I’m well overdue, but here, finally, is my full explanation of the External Data MediaWiki extension; there have been quite a few improvements to it since even the overhauled release, so maybe some of the delay was justified… at least, I’d like to think so.
First of all, you can see the PDF slides from my conference-call presentation here.
The basic goal of External Data is to allow structured data from the outside world to be displayed, and otherwise used, in a wiki. There are lots of APIs out there on the web, with more coming all the time, and this extension allows them to be accessed in a very lightweight manner: no need to specify an XML XPath structure, or a SPARQL query (and if you don’t know what those terms mean, all the better for you): you just declare the URL you want to access, and the variables you want to retrieve, and it does the work. And, as I noted earlier, since Semantic MediaWiki provides its own web-based API for accessing data, you can also use External Data to display data from one SMW-based wiki in another.
As I noted in the presentation, though, the vast majority of the world’s data is not accessible via a web-based API and never will be. Instead, it’s contained in database tables or Excel spreadsheets, or in even less-queriable sources: books, paper documents, etc. If there’s a set of data like that that we want to use in our wiki, how do we do that? Yes, we can go the Wikipedia route of just manually entering the data in wherever it’s necessary. However, this leads to a lot of redundant work, and avoiding it is most of the reason we use semantic wikis in the first place. The next-best approach involves using Semantic MediaWiki: you import the data into wiki pages using some sort of automated tool, with the pages containing either direct semantic annotations or template calls that translate into semantic annotations. The data then gets stored in SMW’s data tables, where it can be queried. This approach, as far as I know, has already been done in a few places; however, there’s a major problem with it: if the original data gets changed or expanded, it’s very hard to re-import it, because now you have to merge with whatever changes have been made by users on the wiki.
The ideal solution is to keep the data where it is and create an API for accessing it; however, most of the time that’s not feasible (it’s beyond most organizations’ abilities to create a web service for getting the data from an Excel spreadsheet, for instance).

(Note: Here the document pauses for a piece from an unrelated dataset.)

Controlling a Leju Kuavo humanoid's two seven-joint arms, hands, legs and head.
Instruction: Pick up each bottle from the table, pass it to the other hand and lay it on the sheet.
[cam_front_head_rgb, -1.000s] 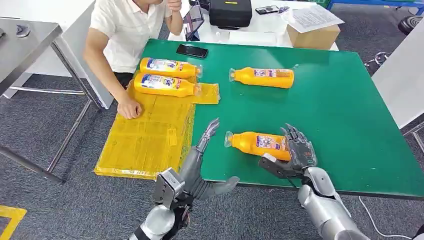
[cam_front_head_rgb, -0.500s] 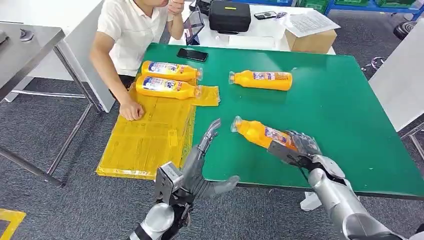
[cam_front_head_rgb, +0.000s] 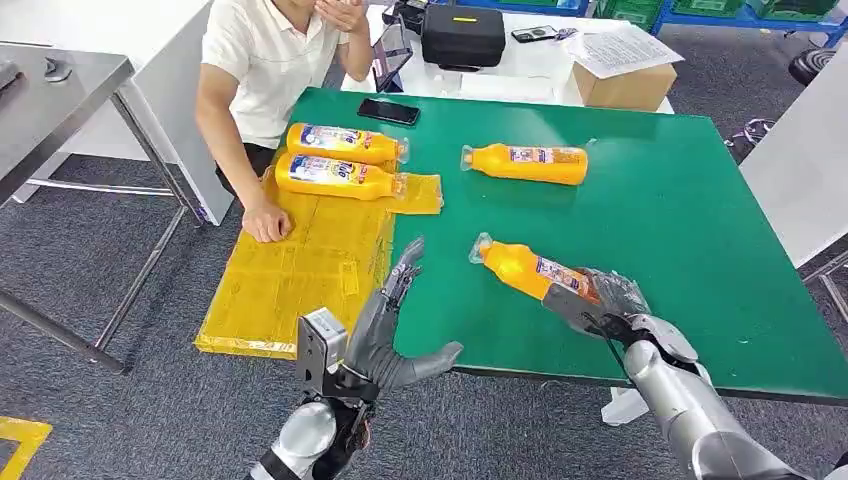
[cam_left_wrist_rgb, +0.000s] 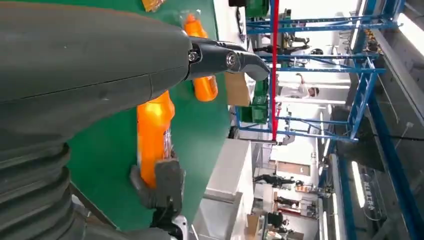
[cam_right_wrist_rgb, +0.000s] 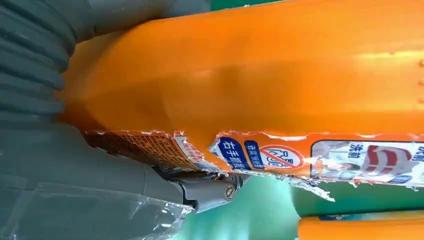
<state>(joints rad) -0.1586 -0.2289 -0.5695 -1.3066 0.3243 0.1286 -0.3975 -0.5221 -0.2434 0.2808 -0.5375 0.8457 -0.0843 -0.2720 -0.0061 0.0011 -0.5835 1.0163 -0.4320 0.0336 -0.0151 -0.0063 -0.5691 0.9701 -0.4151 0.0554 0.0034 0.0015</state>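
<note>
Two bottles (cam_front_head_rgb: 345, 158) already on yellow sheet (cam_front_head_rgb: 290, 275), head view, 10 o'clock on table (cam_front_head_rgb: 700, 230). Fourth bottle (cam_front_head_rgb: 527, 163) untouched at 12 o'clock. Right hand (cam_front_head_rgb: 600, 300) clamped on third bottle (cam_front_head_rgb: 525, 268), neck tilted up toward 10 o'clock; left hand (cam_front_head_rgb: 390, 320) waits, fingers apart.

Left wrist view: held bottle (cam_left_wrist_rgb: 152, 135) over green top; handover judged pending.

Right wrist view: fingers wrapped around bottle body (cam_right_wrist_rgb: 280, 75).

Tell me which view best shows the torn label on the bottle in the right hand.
The right wrist view: the held bottle is close, its label's ragged edge plain. The head view shows the whole bottle in the right hand, label small. The left wrist view shows it side-on, label unreadable.
</note>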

So the “enhanced” External Data allows for what I think is the next-best solution: you put the data into its own wiki page, in CSV format (basically the simplest kind of data format there is; all the values are just separated by commas). The page ‘Special:GetData’, defined by External Data, then serves as a “mini-API” for accessing this data: it takes in the name of a CSV-holding wiki page, and an optional set of criteria, and returns the set of rows that match those criteria. This gives you all the benefits of having an API: the outside world can easily access your data, and you can access it yourself on other wiki pages, using External Data’s standard querying. For some examples of the latter, see this test page on Discourse DB.
But, you may say, importing the data into a wiki page causes all the same problems we were trying to avoid in the first place! After all, it can still be modified by users after the import, making it difficult to re-import. That’s true, but at least the data is now separated from free text, formatting and other things that users may want to be involved with, so the chance of users modifying any of the pages that hold the actual data becomes much smaller; it’s generally a clean solution.
So that’s External Data. The other big wiki-related news is that the project I was working on for the last few months was released two weeks ago (I’m really behind on this stuff): the OpenCongress wiki. It’s meant to work in conjunction with OpenCongress, a site that holds information about the politicians, committees, legislation and campaign contributions of the U.S. Congress. The wiki holds a subset of that information, and it’s of course user-editable. As you can see from the wiki’s version page, it uses Semantic MediaWiki and many of the extensions that have become generally associated with it, including my Semantic Forms and Semantic Drilldown extensions and Sergey Chernyshev’s indispensable Widgets and Header Tabs extensions; all are meant to enable a data-centered approach to the wiki.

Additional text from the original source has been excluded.